MacCallum Robert M
Stockholm Bioinformatics Center, Stockholm University, Stockholm, Sweden.
Bioinformatics. 2004 Aug 4;20 Suppl 1:i224-31. doi: 10.1093/bioinformatics/bth913.
Current approaches to contact map prediction in proteins have focused on amino acid conservation and patterns of mutation at sequentially distant positions. This sequence information is poorly understood and very little progress has been made in this area during recent years.

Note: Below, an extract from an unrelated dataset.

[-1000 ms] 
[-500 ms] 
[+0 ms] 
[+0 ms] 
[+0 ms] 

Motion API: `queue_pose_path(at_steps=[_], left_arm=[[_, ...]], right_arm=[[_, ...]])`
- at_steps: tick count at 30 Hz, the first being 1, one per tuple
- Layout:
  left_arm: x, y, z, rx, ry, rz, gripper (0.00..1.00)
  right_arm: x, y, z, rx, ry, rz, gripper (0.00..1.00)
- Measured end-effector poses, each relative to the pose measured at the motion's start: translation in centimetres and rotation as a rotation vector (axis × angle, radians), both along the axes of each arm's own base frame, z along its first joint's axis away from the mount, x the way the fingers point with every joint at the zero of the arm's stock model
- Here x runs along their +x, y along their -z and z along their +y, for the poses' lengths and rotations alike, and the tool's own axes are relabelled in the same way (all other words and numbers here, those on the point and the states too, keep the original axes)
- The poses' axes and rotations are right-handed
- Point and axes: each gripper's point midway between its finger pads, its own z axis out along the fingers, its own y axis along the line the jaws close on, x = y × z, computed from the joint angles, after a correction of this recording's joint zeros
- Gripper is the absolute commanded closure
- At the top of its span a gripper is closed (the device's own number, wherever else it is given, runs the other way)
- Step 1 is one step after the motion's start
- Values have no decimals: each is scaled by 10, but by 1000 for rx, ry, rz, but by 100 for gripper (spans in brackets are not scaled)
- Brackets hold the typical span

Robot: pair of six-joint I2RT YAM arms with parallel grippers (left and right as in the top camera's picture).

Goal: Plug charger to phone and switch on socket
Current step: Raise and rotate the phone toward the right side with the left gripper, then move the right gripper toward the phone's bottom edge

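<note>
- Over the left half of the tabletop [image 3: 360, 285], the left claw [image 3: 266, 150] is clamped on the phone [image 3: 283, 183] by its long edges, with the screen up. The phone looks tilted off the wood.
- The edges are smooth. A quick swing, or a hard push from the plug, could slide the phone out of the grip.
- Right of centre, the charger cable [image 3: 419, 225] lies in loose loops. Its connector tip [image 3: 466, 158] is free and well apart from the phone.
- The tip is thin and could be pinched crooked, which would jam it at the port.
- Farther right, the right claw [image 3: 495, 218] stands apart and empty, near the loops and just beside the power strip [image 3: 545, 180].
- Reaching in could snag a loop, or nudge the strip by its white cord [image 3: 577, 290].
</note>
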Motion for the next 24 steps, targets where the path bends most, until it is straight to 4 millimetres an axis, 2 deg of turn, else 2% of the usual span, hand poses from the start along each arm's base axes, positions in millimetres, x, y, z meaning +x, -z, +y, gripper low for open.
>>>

In this study, an observation of 'striped' sequence patterns across beta-sheets prompted the development of a new type of contact map predictor. Computer program code was evolved with an evolutionary algorithm (genetic programming) to select residues and residue pairs likely to make contacts based solely on local sequence patterns extracted with the help of self-organizing maps. The mean prediction accuracy is 27% on a validation set of 156 domains up to 400 residues in length, where contacts are separated by at least 8 residues and length/10 pairs are predicted. The retrospective accuracy on a set of 15 CASP5 targets is 27% and 14% for length/10 and length/2 predicted pairs, respectively (both using a minimum residue separation of 24). This compares favourably to the equivalent 21% and 13% obtained for the best automated contact prediction methods at CASP5. The results suggest that protein architectures impose regularities in local sequence environments. Other sources of information, such as correlated/compensatory mutations, may further improve accuracy.
A web-based prediction service is available at http://www.sbc.su.se/~maccallr/contactmaps
目前蛋白质中接触图预测的方法主要集中在氨基酸保守性以及序列上相距较远位置的突变模式。这种序列信息的理解还很有限,并且近年来在该领域几乎没有取得什么进展。
在本研究中,对β折叠上“条纹状”序列模式的观察促使开发了一种新型的接触图预测器。利用进化算法(遗传编程)对计算机程序代码进行演化,以仅基于借助自组织图提取的局部序列模式来选择可能形成接触的残基和残基对。在一个由156个长度达400个残基的结构域组成的验证集上,平均预测准确率为27%,其中接触残基之间至少相隔8个残基,且预测长度/10的配对。对于一组15个CASP5目标,长度/10和长度/2预测配对的回顾性准确率分别为27%和14%(两者均使用至少相隔24个残基的最小分离距离)。这与CASP5中最佳自动接触预测方法获得的21%和13%相比具有优势。结果表明蛋白质结构在局部序列环境中呈现出规律性。其他信息来源,如相关/补偿性突变,可能会进一步提高准确率。